Surely not all vile and stupid ideas involving race deserve the label “Nazi”. But if punching Nazis is something to celebrate, the more Nazis the better — a perverse incentive is created. All I have to do is get you believe that someone is a Nazi, and we can all enjoy a little lust for violence

This notion that it’s fine and good to assault people we decide are Nazis is disturbingly similar to the idea of glorious struggle that fuels fascism.

Fascism tells people that they face an existential threat that can only be met with extraordinary and violent measures. It invites them to put rationality aside and jump on board the wave of emotion.

Violent anti-fascism — “antifa” — simply casts fascists in the role of existential threat and invites people to join an anti-rational violent leftism.

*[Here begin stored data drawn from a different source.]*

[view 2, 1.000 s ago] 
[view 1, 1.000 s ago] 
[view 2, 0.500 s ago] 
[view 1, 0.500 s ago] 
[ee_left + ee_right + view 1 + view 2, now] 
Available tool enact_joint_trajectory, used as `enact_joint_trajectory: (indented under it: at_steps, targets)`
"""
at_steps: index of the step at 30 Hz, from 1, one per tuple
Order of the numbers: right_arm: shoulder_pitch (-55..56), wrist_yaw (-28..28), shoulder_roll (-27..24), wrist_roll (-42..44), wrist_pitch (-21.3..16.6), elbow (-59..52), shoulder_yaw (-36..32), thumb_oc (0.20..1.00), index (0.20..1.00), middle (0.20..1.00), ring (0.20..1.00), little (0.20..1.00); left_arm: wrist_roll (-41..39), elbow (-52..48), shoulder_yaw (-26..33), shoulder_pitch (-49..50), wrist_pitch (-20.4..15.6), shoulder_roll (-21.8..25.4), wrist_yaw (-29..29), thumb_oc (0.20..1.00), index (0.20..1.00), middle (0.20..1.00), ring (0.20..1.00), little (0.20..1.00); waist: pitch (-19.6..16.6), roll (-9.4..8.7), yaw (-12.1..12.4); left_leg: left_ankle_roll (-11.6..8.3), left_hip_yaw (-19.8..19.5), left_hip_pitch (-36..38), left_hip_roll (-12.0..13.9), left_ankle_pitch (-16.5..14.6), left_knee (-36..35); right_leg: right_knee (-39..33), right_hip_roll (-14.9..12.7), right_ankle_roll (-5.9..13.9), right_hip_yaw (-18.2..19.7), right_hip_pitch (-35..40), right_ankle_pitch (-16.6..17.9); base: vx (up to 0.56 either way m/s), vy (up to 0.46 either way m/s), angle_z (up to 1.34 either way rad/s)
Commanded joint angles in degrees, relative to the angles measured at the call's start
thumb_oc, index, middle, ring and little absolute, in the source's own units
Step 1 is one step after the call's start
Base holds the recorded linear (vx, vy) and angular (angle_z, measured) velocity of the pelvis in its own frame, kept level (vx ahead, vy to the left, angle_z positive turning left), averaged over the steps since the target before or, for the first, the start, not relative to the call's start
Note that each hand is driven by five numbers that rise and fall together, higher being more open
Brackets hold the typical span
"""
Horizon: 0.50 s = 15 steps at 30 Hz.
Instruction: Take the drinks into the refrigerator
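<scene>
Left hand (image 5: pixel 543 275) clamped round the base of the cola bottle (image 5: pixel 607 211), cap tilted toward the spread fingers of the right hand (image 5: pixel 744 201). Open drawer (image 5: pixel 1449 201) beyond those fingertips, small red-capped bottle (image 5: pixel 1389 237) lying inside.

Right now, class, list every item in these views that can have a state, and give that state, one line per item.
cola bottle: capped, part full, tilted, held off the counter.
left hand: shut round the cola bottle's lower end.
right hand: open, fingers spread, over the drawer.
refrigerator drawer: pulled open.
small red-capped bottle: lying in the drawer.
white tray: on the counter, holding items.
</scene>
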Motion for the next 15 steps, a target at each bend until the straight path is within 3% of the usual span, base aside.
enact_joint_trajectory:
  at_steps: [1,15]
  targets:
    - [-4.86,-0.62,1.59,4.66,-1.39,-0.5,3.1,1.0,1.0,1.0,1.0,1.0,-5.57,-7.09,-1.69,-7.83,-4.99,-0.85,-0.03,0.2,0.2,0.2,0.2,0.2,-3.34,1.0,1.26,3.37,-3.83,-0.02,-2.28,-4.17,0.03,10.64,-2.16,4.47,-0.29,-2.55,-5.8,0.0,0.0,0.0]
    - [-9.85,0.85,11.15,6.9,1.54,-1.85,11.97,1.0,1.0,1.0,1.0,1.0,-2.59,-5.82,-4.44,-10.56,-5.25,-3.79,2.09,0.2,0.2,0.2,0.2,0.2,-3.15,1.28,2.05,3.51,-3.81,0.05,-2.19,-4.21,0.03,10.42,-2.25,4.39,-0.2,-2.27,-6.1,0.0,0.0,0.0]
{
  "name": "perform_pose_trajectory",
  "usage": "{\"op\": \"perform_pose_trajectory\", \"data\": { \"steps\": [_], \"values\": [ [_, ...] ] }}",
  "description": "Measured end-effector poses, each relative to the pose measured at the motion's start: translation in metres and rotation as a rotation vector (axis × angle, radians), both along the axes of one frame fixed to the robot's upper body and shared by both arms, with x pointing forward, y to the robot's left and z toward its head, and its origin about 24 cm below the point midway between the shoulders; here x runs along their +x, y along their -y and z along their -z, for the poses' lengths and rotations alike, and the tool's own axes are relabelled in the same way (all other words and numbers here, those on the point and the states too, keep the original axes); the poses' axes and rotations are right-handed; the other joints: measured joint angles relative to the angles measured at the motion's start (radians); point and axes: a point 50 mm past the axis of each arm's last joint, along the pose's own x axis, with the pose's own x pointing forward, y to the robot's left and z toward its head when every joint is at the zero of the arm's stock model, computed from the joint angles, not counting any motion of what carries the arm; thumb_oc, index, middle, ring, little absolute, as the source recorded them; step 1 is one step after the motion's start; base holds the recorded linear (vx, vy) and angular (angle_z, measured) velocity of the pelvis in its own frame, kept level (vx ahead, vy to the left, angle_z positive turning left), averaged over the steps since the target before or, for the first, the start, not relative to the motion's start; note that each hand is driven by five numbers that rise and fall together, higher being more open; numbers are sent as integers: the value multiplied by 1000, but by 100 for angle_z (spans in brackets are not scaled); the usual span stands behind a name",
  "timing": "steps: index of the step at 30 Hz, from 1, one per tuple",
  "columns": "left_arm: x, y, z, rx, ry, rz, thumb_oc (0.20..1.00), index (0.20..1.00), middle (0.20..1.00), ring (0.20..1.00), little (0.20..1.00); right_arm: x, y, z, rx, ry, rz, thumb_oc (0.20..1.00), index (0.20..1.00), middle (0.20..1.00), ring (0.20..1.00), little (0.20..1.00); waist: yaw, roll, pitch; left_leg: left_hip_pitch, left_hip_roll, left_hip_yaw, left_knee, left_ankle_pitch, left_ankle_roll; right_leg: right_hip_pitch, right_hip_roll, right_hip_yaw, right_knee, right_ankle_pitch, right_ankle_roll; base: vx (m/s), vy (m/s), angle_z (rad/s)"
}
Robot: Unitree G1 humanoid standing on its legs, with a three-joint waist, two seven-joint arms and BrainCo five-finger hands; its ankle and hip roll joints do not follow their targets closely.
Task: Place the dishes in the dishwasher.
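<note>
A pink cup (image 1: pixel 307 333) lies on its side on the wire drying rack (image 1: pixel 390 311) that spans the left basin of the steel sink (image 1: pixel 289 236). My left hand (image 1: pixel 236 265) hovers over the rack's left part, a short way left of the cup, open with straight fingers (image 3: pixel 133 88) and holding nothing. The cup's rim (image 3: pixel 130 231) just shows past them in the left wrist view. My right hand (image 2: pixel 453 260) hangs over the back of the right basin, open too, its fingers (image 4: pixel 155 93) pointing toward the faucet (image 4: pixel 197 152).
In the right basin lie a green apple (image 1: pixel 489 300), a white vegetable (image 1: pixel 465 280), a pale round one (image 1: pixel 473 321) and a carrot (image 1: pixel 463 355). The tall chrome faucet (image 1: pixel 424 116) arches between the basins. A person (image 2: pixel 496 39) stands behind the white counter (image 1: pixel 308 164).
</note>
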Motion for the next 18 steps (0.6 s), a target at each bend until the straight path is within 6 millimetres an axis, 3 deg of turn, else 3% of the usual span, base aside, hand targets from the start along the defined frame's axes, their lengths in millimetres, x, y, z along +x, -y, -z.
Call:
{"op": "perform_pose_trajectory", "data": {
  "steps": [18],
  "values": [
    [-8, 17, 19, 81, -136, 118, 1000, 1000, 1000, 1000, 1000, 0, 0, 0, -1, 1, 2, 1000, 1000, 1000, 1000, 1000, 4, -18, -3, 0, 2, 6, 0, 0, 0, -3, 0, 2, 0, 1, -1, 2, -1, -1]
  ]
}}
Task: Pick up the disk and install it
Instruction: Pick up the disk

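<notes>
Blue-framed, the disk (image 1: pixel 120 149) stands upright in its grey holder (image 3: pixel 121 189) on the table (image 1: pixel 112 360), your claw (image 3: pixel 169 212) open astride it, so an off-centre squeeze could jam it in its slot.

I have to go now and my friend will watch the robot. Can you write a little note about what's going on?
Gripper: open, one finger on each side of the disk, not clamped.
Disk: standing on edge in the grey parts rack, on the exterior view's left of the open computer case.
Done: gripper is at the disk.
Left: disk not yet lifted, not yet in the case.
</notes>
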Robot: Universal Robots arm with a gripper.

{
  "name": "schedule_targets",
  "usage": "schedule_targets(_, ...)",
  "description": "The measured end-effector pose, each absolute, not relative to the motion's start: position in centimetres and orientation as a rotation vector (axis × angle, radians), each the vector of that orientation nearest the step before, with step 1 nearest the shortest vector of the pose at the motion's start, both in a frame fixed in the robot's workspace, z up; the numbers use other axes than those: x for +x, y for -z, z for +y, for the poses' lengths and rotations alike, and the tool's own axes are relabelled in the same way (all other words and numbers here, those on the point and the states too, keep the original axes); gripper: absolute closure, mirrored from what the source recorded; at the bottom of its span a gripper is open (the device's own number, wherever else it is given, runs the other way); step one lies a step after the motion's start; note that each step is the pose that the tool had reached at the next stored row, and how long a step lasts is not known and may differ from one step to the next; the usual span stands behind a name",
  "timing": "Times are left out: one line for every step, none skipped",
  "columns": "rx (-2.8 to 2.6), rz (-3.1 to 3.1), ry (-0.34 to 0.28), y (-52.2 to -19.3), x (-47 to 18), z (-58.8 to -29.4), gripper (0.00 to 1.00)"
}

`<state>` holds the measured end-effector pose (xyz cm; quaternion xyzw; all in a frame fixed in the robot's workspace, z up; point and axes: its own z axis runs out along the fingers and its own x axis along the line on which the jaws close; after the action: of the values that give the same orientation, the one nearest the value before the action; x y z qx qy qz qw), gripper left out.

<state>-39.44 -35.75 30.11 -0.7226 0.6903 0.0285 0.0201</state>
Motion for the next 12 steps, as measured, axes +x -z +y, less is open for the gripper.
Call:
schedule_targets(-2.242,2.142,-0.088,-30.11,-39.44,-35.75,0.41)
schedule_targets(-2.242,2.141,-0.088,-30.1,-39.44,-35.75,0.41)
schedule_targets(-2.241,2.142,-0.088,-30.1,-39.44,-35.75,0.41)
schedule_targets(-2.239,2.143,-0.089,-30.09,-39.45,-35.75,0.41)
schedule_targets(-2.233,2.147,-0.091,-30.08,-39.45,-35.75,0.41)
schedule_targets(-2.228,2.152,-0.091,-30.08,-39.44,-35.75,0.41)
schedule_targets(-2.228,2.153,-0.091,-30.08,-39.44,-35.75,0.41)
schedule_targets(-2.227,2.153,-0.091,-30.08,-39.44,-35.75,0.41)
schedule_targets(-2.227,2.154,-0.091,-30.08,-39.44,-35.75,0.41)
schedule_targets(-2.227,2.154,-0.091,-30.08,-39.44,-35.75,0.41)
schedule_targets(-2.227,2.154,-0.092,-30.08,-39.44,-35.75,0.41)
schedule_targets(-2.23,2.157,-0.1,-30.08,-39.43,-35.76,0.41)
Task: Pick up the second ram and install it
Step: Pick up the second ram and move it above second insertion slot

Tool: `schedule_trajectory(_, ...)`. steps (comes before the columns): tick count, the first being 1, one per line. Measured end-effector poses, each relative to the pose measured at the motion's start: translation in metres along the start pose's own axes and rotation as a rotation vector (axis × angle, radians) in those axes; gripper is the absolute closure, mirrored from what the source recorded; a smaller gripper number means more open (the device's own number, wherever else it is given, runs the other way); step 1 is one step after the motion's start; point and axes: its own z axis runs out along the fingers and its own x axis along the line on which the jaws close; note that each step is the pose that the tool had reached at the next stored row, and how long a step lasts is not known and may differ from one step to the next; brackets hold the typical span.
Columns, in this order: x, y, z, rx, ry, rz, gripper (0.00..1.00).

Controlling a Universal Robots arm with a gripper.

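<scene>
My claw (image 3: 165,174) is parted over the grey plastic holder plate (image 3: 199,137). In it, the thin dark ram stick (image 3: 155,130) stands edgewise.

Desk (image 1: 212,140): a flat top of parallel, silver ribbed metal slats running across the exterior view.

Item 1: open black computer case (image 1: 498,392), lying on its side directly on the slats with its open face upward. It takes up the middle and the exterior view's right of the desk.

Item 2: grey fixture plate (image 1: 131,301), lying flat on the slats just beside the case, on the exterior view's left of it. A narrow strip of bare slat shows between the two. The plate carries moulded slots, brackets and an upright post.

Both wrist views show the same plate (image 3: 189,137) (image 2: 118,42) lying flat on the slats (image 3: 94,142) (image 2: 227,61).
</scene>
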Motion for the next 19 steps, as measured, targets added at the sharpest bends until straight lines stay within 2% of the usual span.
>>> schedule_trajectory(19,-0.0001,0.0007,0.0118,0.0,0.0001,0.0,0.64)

As the Principia Discordia says of the sort of people susceptible to being caught up in Grand Causes, those “hung up on authority, security and control”, “A person belonging to one or more Order [of Discordia] is just as likely to carry a flag of the counter-establishment as the flag of the establishment–just as long as it is a flag.”

The Problems With Vigilantism

There is a word for unilaterally deciding that a person is guilty of a crime, determining the appropriate punishment, and imposing it. The word is vigilantism. And I wonder how many people who rightly condemned vigilantes like George Zimmerman are cheering Spencer’s unknown assailant.

Due process is becoming less and less important to both the American left and the American right. To the right, it gets in the way of cops controlling street criminals. To the left, it gets in the way of bringing college rapists and human trafficers to justice, and interferes with controlling terrorist’s access to firearms.

And whichever sort of crime troubles us more, that lack of concern for due process should concern us all greatly.

None of this is meant to deny the right of individual or collective self-defense, or to suggest that our current criminal justice system is at all adequate. (For the record, I teach people how to use defensive force, and have called for the end of policing as we know it.)

But assaulting people is a lousy way to try to bring about a more peaceful world. Punching people does not change minds, and turns people who are on the fence against you.

Megan Phelps-Roper knows a thing or two about having vile ideas. The granddaughter of Fred Phelps, founder of the contemptible hate group the Westboro Baptist Church, Phelps-Roper grew up saturated in that hate. She led the WBC into the social-media age with tweets like “Thank God for AIDS!” — but ended up being changed by her exposure to social media and left the hate behind.

In response to the assault against Spencer, she tweeted “I was grown & promoting the death penalty for gays. Rage was justified, but made me MORE intractable. Dialogue—pointed but kind—changed me.”

And, “Righteous indignation is such a seductive feeling. But is it more important to feel that? Or to change [heart]s?”

I hope that is a question you will ask yourself if you ever find yourself contemplating an anger-fueled attack on someone espousing vile ideas.